TASK TO COMPLETE: Reproduce the listing below from the line with "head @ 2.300" to the line with "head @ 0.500", both lines included, character for character, minus any pictures.

SUPPLIED MATERIAL:
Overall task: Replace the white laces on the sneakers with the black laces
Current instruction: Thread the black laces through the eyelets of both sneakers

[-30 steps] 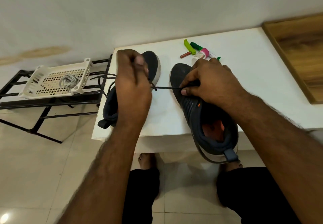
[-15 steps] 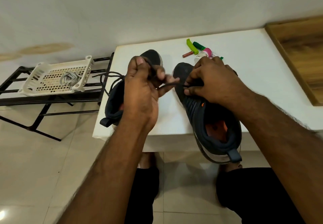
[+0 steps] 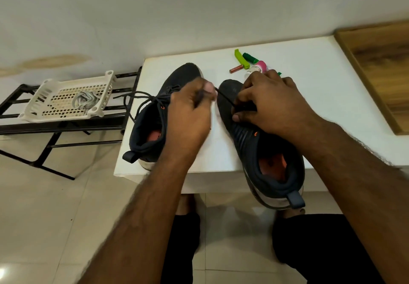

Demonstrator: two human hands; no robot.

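Observation:
Two dark sneakers with orange insoles stand on a white table [image 3: 309,89]. The left sneaker [image 3: 152,126] carries a tied black lace whose loops hang over the table's left edge. My left hand [image 3: 190,111] pinches a black lace [image 3: 223,97] that runs taut to the front of the right sneaker [image 3: 261,151]. My right hand [image 3: 270,102] rests on that sneaker's eyelet area and grips the lace where it enters the shoe; the eyelets are hidden under my fingers. The white laces [image 3: 85,101] lie bundled in a white plastic basket [image 3: 39,97].
The basket sits on a black metal rack [image 3: 66,126] left of the table. Small items, green clips [image 3: 241,59], a battery and a pink-capped bottle [image 3: 260,65], lie behind the right sneaker. A wooden board [image 3: 380,66] lies at the table's right. My legs are below the table edge.
My left hand has come down and closer to the right sneaker, shortening the visible stretch of black lace. My right hand has stayed on the right sneaker.

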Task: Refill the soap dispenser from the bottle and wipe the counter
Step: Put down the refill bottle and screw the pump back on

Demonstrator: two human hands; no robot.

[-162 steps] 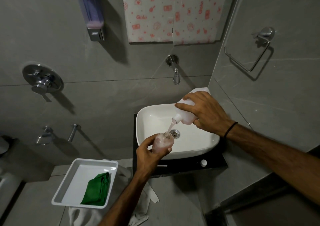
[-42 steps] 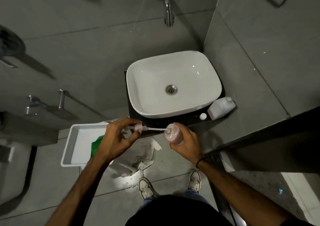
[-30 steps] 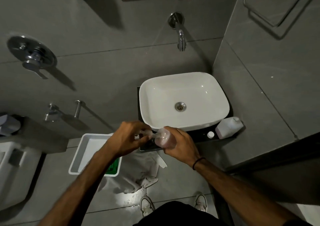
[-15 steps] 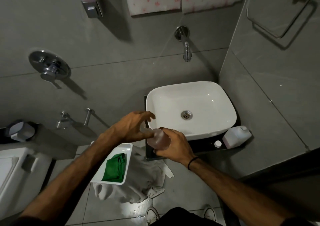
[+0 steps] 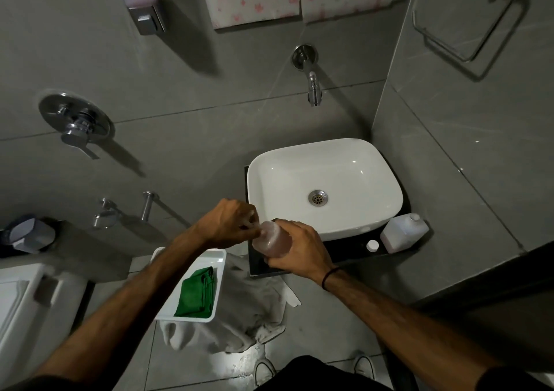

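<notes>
My right hand [image 5: 296, 251] grips the clear soap dispenser [image 5: 271, 239], which holds pink liquid and is tilted toward the left, just in front of the white sink [image 5: 323, 187]. My left hand [image 5: 229, 224] is closed over the dispenser's top, hiding the pump head. The white refill bottle [image 5: 403, 233] stands uncapped on the black counter [image 5: 344, 253] right of the sink, with its small white cap [image 5: 372, 245] beside it. A folded green cloth [image 5: 196, 293] lies in a white tray [image 5: 215, 258] at lower left.
A wall tap [image 5: 311, 85] juts out above the sink. A wall-mounted dispenser [image 5: 142, 1] hangs at upper left and a towel ring [image 5: 467, 31] at upper right. A grey rag [image 5: 248, 315] lies on the floor under the tray. A toilet [image 5: 27, 300] stands at far left.
The pump tube that my left hand held out of the dispenser has gone inside, and my left hand now sits closed over the top. The view has tilted up slightly.
</notes>
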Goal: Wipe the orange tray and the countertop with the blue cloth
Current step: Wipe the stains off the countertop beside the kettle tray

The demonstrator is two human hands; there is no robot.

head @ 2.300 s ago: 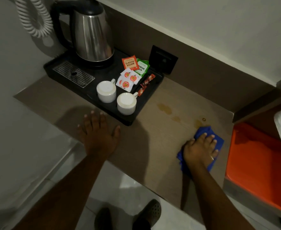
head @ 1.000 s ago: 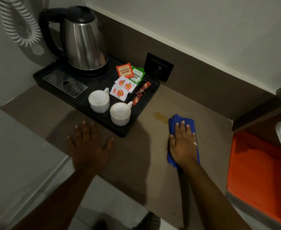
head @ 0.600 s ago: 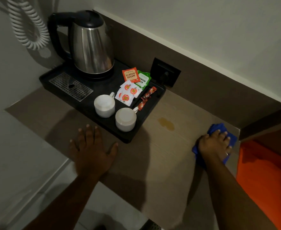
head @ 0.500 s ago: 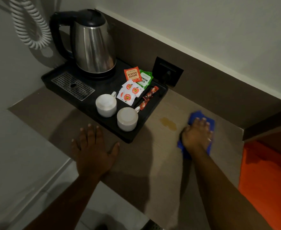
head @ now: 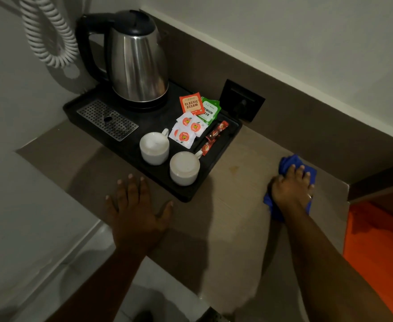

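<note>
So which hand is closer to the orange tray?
The right hand. It presses the blue cloth on the countertop just left of the orange tray. The left hand lies flat farther left, by the black tray.

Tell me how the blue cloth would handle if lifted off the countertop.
Probably floppy: the blue cloth lies bunched and creased under the right hand. Likely light, being thin fabric. It should slide easily on the smooth countertop, not roll.

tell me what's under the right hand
A crumpled blue cloth lies under the right hand, pressed on the beige countertop. The cloth's middle and the counter beneath it are hidden.
</note>
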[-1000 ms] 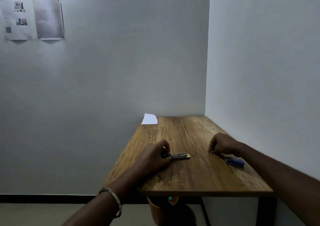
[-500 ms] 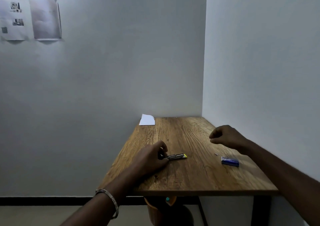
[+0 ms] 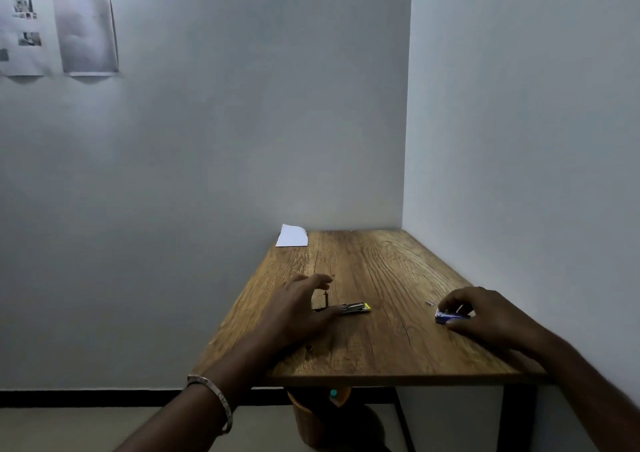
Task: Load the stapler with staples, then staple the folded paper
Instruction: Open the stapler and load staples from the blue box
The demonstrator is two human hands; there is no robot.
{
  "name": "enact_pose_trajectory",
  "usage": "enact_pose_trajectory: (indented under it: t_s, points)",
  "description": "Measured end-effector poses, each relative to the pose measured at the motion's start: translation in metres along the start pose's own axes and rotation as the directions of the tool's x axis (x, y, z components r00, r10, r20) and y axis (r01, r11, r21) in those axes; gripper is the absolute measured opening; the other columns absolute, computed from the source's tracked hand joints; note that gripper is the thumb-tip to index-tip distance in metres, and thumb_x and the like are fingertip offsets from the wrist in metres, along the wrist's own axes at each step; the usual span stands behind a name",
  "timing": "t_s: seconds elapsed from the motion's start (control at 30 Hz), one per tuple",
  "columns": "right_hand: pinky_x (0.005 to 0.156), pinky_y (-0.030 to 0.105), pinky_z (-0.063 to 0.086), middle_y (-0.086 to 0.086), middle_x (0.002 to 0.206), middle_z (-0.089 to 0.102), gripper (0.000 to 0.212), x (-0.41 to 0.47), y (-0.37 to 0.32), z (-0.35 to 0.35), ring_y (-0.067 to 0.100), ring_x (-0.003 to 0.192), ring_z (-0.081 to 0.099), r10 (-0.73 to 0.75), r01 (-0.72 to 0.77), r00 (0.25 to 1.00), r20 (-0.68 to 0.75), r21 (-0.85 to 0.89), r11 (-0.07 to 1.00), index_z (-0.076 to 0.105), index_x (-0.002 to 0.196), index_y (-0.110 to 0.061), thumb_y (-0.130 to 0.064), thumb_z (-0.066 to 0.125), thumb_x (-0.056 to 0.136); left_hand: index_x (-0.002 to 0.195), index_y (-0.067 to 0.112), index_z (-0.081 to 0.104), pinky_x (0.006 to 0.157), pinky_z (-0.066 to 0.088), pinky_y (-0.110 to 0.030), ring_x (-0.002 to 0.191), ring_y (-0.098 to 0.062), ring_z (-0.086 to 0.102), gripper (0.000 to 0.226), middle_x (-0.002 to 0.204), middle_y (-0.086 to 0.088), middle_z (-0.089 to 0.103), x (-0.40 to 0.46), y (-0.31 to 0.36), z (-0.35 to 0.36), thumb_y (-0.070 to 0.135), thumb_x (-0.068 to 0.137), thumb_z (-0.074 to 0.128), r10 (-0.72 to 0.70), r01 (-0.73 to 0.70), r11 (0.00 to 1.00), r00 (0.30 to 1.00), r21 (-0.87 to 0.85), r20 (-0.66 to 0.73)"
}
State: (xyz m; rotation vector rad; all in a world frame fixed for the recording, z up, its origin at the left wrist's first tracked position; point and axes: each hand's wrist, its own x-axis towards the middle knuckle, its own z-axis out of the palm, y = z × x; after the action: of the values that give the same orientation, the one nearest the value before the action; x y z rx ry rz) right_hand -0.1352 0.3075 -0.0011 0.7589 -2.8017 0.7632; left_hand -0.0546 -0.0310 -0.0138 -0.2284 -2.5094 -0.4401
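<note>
Blue and white cardboard shows between the fingers of the right hand [image 3: 485,313], which is curled down over the small staple box [image 3: 448,317] with fingertips on its top and near edge; whether it is pinched or only covered I cannot tell. Just beyond that hand, toward the far wall, a tiny pale sliver [image 3: 429,302] lies on the wood, perhaps a strip of staples, too small to be sure.

Well to the left of the box, the left hand [image 3: 298,309] rests spread on the table [image 3: 381,347], fingers apart, its thumb side lying along the rear end of the stapler [image 3: 353,307]. The stapler lies flat with its metal channel exposed and a yellow tip pointing toward the right hand; a thin dark part stands upright at its rear, so it looks opened for loading.

Far beyond both hands, at the table's back left corner, the folded paper [image 3: 292,236] lies untouched.

By my judgement the task is early: stapler open, staples being fetched, nothing loaded as far as can be seen, and closing and stapling remain.

Print on the box is unreadable. On the wall sheets [image 3: 55,32] high to the left, only "WS 12" can be read.
</note>
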Motion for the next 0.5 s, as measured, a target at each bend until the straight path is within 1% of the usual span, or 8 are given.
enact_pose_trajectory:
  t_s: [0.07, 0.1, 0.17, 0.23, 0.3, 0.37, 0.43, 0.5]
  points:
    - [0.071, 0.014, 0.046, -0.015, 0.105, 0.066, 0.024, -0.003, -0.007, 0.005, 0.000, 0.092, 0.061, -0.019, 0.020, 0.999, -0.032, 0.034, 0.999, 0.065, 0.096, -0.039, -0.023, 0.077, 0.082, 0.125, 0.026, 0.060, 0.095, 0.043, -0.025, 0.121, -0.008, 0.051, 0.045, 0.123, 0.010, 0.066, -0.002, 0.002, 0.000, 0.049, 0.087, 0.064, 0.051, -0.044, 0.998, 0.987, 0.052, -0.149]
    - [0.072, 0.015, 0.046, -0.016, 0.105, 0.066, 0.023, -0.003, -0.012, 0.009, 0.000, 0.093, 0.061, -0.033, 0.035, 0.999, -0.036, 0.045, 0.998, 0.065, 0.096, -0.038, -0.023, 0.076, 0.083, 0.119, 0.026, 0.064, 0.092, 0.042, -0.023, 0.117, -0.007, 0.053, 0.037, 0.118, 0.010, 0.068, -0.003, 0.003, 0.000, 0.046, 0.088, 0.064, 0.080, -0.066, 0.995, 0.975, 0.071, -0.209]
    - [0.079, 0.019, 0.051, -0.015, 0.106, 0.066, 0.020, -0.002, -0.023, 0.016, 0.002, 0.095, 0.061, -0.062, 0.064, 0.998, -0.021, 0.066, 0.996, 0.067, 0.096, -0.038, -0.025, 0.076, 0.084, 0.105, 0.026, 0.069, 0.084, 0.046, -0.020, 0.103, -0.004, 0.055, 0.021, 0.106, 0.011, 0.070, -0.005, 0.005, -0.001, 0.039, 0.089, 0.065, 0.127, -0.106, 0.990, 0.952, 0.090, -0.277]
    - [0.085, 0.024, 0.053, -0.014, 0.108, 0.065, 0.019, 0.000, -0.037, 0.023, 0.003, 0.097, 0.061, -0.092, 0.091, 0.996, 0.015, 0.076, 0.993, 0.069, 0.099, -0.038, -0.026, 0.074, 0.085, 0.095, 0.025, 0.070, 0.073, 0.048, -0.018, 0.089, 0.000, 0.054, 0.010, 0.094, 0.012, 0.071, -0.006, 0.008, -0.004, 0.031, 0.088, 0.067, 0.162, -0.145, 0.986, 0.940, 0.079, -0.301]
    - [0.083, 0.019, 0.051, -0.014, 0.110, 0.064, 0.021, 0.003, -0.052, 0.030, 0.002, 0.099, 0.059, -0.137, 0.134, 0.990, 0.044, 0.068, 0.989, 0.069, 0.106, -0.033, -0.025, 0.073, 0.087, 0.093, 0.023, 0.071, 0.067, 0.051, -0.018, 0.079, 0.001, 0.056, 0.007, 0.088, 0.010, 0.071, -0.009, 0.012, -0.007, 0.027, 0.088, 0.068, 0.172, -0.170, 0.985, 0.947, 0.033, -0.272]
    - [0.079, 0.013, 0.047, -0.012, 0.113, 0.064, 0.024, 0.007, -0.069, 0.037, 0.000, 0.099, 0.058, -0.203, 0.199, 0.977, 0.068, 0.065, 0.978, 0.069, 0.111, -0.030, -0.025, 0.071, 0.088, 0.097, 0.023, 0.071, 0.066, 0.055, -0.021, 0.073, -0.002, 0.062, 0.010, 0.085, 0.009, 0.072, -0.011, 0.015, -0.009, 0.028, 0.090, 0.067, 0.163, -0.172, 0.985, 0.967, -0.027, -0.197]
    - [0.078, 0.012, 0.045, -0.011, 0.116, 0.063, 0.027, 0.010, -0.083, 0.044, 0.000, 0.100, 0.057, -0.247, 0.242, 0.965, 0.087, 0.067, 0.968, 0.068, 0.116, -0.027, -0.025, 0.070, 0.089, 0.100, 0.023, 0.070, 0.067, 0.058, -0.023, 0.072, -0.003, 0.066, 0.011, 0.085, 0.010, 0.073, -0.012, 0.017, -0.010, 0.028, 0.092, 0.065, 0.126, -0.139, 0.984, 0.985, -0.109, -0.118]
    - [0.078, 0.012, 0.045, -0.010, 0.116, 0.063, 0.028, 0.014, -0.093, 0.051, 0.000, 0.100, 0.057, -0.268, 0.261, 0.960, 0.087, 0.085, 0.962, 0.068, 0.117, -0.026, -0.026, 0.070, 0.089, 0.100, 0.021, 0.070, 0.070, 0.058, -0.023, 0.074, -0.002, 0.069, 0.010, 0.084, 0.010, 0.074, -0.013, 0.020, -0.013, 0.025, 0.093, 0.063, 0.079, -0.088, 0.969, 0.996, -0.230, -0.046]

YOUR SOLUTION:
head @ 2.300 s ago: 
head @ 1.000 s ago: 
head @ 0.600 s ago: 
head @ 0.500 s ago: 

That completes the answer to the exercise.